It seemed to her that Southwark had never before been so plain to
the eye. She could follow the lines of the pavement and almost distinguish
the men from the women passing. A hansom appeared and disappeared, the
white horse seen now against the green blinds of a semi-detached villa and
shown a moment after against the yellow rotundities of a group of pottery
ovens.
The sun was now rapidly approaching the meridian, and in the vibrating
light the wheels of the most distant collieries could almost be counted,
and the stems of the far-off factory chimneys appeared like tiny fingers.
Kate saw with the eyes and heard with the ears of her youth, and the past
became as clear as the landscape before her. She remembered the days when
she came to read on this hillside. The titles of the books rose up in her
mind, and she could recall the sorrow she felt for the heroes and heroines.
It seemed to her strange that that time was so long past and she wondered
why she had forgotten it. Now it all seemed so near to her that she felt
like one only just awakened from a dream.
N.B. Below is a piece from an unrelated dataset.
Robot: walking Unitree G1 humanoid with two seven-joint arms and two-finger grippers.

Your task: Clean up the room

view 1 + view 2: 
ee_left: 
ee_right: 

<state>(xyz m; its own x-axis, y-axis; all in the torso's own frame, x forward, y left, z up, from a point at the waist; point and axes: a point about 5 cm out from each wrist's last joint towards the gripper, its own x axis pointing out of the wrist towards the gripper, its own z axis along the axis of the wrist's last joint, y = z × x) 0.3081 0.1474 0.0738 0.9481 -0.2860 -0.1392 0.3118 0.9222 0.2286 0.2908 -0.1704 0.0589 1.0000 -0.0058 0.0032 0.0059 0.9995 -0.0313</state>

And these memories made her
happy. She took pleasure in recalling every little event—an excursion she
made when she was quite a little girl to the ruined colliery, and later on,
a conversation with a chance acquaintance, a young man who had stopped to
speak to her.
At the bottom of the valley, right before her eyes, the white gables of
Bucknell Rectory, hidden amid masses of trees, glittered now and then in an
entangled beam that flickered between chimneys, across brick-banked squares
of water darkened by brick walls.
Behind Bucknell were more desolate plains full of pits, brick, and smoke;
and beyond Bucknell an endless tide of hills rolled upwards and onwards.
The American tariff had not yet come into operation, and every wheel was
turning, every oven baking; and through a drifting veil of smoke the
sloping sides of the hills with all their fields could be seen sleeping
under great shadows, or basking in the light. A deluge of rays fell upon
them, defining every angle of Watley Rocks and floating over the grasslands
of Standon, all shape becoming lost in a huge embrasure filled with the
almost imperceptible outlines of the Wever Hills.
And these vast slopes which formed the background of every street were the
theatre of all Kate's travels before life's struggles began. It amused her
to remember that when she played about the black cinders of the hillsides
she used to stop to watch the sunlight flash along the far-away green
spaces, and in her thoughts connected them with the marvels she read of in
her books of fairy-tales. Beyond these wonderful hills were the palaces of
the kings and queens who would wave their wands and vanish! A few years
later it was among or beyond those slopes that the lovers with whom she
sympathized in the pages of her novels lived. But it was a long time since
she had read a story, and she asked herself how this was. Dreams had gone
out of her life, everything was a hard reality; her life was like a
colliery, every wheel was turning, no respite day or night; her life would
be always the same, a burden and a misery. There never could be any change
now. She remembered her marriage, and how Mrs. Ede had persuaded her into
it, and for the first time she blamed the old woman for her interference.
But this was not all. Kate was willing to admit that there was no one she
loved like Mr. Ede, but still it was hard to live with a mother-in-law who
had a finger in everything and used the house like her own. It would be all
very well if she were not so obstinate, so certain that she was always
right. Religion was very well, but that perpetual 'I'm a Christian woman,'
was wearisome. No wonder Mr. Lennox was leaving. Poor man, why shouldn't he
have a few friends up in the evening? The lodgings were his own while he
paid for them. No wonder he cut up rough; no wonder he was leaving them. If
so, she would never see him again. The thought caught her like a pain in
the throat, and with a sudden instinct she turned to hurry home. As she did
so her eyes fell on Mr. Lennox walking towards her. At such an unexpected
realization of her thoughts she uttered a little cry of surprise; but,
smiling affably, and in no way disconcerted, he raised his big hat from his
head. On account of the softness of the felt this could only be
accomplished by passing the arm over the head and seizing the crown as a
conjurer would a pocket-handkerchief.